Avascular Necrosis (AVN)

Avascular Necrosis

Client

The condition resulting from the death of bone tissue due to lack of blood supply is called avascular necrosis (AVN). It leads to small breaks in the bones leading them to collapse. AVN occurs due to long-term use of high-dose steroid medications and excessive alcohol intake. AVN leads to joint pain and permanent joint damage. AVN generally affects the femoral and humeral heads and the femoral condyles and is most commonly encountered in the hip. Most patients arrive late for treatment as it presents late in the disease course, thus leading to joint destruction within 5 years.

What are the Symptoms of AVN
The symptoms are not presented in the early stages of the disease and the condition worsens when the affected joint hurts with lots of weight on it. Pain gradually develops from mild to severe. Pain associated with AVN of the hip might have the focus points in the groin, thigh, or buttock. Shoulders, knees, hands, and foot are also affected by AVN of the hip.

What are the Causes of AVN
Joint or bone trauma, cancer treatments that weaken bone and harm blood vessels, fat deposits blocking small blood vessels that feed the bones, sickle cell anemia and Gaucher's disease that cause diminished blood flow to the bones are the various possible causes of AVN.

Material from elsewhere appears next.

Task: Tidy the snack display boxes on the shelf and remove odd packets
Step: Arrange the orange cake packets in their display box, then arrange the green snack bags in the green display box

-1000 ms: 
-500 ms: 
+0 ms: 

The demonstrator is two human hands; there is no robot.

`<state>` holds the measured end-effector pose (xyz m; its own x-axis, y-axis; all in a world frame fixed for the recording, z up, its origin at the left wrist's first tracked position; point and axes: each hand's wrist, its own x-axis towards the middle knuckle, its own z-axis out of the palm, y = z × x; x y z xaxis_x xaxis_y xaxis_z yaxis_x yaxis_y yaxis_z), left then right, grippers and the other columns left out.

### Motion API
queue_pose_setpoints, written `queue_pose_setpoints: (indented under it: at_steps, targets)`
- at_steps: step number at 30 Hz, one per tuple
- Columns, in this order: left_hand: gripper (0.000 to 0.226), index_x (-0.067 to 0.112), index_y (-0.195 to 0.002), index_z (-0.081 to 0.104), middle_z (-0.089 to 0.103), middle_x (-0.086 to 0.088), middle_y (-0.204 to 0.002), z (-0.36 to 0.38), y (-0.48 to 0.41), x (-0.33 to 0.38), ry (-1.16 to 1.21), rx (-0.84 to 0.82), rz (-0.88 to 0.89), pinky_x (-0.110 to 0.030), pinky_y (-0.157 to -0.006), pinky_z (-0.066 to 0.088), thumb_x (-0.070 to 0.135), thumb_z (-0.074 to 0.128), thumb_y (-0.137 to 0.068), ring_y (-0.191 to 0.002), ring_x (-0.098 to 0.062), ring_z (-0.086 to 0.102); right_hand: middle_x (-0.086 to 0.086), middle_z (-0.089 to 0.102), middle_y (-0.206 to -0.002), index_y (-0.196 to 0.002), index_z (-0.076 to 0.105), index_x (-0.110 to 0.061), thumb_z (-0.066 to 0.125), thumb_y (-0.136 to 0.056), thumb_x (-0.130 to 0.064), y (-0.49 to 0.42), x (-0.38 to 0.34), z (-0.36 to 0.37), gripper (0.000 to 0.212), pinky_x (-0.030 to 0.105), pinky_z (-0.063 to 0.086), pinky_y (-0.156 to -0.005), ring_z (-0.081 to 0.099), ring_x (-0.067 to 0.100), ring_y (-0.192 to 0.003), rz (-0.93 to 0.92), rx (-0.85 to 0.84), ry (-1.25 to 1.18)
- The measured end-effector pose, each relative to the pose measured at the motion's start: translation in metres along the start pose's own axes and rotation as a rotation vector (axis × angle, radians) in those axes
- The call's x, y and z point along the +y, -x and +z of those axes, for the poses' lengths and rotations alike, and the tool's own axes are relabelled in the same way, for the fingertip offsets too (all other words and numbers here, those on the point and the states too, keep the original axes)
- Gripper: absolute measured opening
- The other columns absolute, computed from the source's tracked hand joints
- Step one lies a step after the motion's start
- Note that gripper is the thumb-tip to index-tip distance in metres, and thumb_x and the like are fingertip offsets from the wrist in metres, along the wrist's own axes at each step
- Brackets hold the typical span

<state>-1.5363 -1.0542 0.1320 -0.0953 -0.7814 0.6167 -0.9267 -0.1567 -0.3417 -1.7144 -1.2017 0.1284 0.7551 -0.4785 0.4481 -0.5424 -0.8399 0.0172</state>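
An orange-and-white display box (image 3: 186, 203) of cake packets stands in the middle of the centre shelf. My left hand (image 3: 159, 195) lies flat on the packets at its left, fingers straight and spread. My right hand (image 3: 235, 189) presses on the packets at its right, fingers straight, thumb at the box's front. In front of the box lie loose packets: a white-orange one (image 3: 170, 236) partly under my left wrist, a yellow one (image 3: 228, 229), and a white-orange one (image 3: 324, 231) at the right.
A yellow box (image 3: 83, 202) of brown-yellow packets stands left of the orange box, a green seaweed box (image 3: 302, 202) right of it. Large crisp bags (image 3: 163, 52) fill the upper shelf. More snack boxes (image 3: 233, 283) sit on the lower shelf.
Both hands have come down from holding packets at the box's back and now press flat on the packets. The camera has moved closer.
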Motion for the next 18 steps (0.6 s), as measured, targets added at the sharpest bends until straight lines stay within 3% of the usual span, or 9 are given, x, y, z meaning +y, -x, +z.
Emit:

Some more risk factors for AVN are as follows:

  • High-dose corticosteroids increase the lipid level in blood, thereby reducing the blood flow
  • Excessive alcohol use causes fatty deposits in blood vessels
  • Pancreatitis
  • Diabetes
  • HIV/AIDS
  • Systemic lupus erythematosus

  • How is AVN Diagnosed?
    The first stage diagnosis involves a physical examination. A physician presses around the joints to check for tenderness. The doctor might also move the joints to varied directions to check the flexibility to movements.

    Secondly, imaging tests are performed to pinpoint the source of pain, thereby diagnose AVN. X-rays, MRI, CT scan, and bone scan are some of the diagnostic techniques that show early changes in the bone.

    Pathophysiology of AVN
    In AVN, blood supply to a bone is affected by direct trauma (fracture, dislocation), non-traumatic stress, and increased levels of serum lipid deposition in the femoral head leading to femoral hypertension and ischemia, and fracture. Early features of AVN are necrosis of hematopoietic cells and adipocytes followed by interstitial marrow edema. Approximately 3 hours after oxygen deprivation, osteocyte necrosis occurs.

    How is AVN Treated?
    Death of cells can never be cured and hence there is no treatment for AVN. Progression of AVN can be prevented and analgesics are used as pain relief. Some of the medications used to treat AVN include nonsteroidal anti-inflammatory drugs, cholesterol-lowering drugs, and blood thinners. In most cases AVN is not presented until it is fairly advanced, surgery is recommended than medication.

    Stem Cells in AVN Treatment
    AVN is the necrosis of cells in the affected bone. Hence growing the lost tissues to remodel the affected area is a successful method. Mesenchymal stem cells having osteogenic and angiogenic properties will be injected in combination with PRP will reduce inflammation and regenerate the necrotic nip bone. Mesenchymal stem cells can be transplanted to the area of osteonecrosis, results in the reduction of pain that coincided with a decrease in the necrotic volume within the femoral head. Patients with early stage disease showed results indicating an increased Harris Hip Score and a decrease in the size of necrotic lesions.